De um lado, parlamentares que votaram pela aprovação do relatório, entre eles nomes como Damares Alves, Magno Malta e Rogério Marinho, além de deputados do PL e do Novo.
Do outro, uma maioria formada por parlamentares ligados ou alinhados à base governista, incluindo nomes como Jaques Wagner, Humberto Costa e Randolfe Rodrigues, que votaram contra o parecer.
O resultado prático: nenhum relatório aprovado.
📌 Lista de indiciamentos elevou tensão
O parecer rejeitado trazia uma lista extensa de investigados, incluindo nomes de peso da política nacional.
Entre eles:
- Fábio Luís Lula da Silva, o “Lulinha”
- Antônio Carlos Camilo Antunes, o “Careca do INSS”
- o senador Weverton Rocha
- a deputada Maria Gorete Pereira
- o deputado licenciado Euklides Pettersen
- Carlos Lupi, ex-ministro da Previdência
- Alessandro Stefanutto, ex-presidente do INSS
Entre as pessoas jurídicas, um dos destaques era Daniel Vorcaro, ex-dono do Banco Master.
⚖️ Relatório alternativo não avança
Em paralelo, um relatório alternativo, elaborado pela base governista, sequer foi colocado em votação pelo presidente da CPMI, o senador Carlos Viana.
O texto previa o indiciamento de nomes como Flávio Bolsonaro, Jair Bolsonaro e Onyx Lorenzoni, ex-ministro da Previdência.
A decisão de não levar o documento ao plenário da comissão evitou uma escalada ainda maior do confronto político dentro da CPMI.
📤 Próximos passos fora da comissão
Mesmo sem aprovação formal, o conteúdo do relatório rejeitado não será descartado.

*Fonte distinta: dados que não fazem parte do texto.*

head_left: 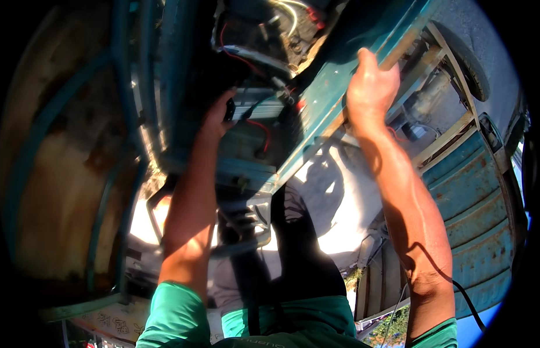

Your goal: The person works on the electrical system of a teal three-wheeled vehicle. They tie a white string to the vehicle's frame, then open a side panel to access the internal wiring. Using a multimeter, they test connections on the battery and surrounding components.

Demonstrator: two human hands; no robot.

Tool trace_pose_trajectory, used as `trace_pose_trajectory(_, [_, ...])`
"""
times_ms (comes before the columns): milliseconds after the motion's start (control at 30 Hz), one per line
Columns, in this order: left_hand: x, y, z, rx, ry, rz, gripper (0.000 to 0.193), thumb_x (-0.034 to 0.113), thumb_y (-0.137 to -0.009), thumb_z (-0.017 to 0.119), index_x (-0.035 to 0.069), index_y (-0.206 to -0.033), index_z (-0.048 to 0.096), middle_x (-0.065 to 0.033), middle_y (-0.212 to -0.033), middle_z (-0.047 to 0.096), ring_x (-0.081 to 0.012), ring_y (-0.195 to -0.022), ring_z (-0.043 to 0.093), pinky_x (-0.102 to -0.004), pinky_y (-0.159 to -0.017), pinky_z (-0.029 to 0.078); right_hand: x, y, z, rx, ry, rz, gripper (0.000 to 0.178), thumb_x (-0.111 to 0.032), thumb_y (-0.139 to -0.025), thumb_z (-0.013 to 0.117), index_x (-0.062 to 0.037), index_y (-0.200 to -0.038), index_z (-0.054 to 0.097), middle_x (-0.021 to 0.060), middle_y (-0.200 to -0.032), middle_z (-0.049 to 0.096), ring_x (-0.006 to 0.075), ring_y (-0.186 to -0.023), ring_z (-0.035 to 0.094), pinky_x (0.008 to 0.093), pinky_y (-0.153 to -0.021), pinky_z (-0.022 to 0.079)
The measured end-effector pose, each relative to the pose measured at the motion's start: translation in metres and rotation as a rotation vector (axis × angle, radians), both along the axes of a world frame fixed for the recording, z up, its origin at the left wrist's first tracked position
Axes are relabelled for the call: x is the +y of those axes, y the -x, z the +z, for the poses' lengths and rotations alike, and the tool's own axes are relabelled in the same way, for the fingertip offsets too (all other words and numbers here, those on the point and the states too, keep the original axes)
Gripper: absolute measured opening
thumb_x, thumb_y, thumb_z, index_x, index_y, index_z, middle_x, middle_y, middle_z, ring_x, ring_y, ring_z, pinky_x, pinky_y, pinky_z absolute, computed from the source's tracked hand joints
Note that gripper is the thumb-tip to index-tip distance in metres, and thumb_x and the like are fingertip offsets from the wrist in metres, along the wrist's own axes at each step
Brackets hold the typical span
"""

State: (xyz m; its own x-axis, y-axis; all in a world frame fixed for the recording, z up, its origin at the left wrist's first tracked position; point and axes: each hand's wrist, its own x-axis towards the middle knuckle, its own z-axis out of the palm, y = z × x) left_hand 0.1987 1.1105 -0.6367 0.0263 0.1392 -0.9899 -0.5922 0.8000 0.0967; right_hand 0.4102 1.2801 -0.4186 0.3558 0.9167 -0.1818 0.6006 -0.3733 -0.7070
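Both bare forearms (406,197) stretch forward, the right hand (371,84) curled, the left hand (216,115) partly shadowed.

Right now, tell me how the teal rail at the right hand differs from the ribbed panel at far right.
The teal rail is long and narrow; the ribbed panel is broad, crossed by ridges. The right hand is on the rail; no hand is on the panel. Both are blue-green.

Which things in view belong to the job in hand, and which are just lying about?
Likely in use:
teal metal rail, gripped by the right hand
dark object at the left hand, too blurred to identify
red wire nearby

Likely just surroundings:
tyre
rusty teal panel
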Motion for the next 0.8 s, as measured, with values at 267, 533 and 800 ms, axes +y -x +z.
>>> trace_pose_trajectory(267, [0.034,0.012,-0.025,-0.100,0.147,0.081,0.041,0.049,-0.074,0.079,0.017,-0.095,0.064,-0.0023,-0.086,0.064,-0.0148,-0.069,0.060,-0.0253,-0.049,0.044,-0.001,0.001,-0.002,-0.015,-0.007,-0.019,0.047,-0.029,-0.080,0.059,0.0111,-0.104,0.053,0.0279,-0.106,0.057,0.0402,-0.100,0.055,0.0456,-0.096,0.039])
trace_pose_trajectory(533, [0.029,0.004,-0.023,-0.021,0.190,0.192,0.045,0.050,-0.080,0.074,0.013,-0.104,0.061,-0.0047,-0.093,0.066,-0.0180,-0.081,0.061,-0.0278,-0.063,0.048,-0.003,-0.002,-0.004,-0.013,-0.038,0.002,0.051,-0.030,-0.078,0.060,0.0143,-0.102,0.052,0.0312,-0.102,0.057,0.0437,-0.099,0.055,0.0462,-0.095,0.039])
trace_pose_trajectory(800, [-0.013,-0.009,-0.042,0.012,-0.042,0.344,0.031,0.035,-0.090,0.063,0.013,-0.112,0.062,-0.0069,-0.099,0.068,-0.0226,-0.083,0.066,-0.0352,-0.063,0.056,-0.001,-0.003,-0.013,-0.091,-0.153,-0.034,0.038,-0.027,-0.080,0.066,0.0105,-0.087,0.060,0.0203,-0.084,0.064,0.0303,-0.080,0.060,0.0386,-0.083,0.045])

O presidente da comissão anunciou que cópias do parecer serão encaminhadas a instituições como o Ministério Público Federal e o Supremo Tribunal Federal.
Já o deputado Paulo Pimenta afirmou que o documento produzido pela base governista será enviado à Polícia Federal.
🎯 Leitura do colunista
O que se viu na CPMI do INSS não foi apenas o fim de uma investigação parlamentar sem conclusão formal.
Foi a demonstração clara de que, quando o tema atinge nomes relevantes e interesses políticos distintos, o consenso deixa de existir e a disputa assume o controle.
A rejeição do relatório principal e o engavetamento do parecer alternativo mostram que a comissão terminou sem um desfecho institucional, mas com um recado político forte:
👉 Cada lado saiu defendendo sua própria versão dos fatos.
E agora, como tem sido cada vez mais comum, o destino dessas apurações deve migrar do Congresso para outras instituições.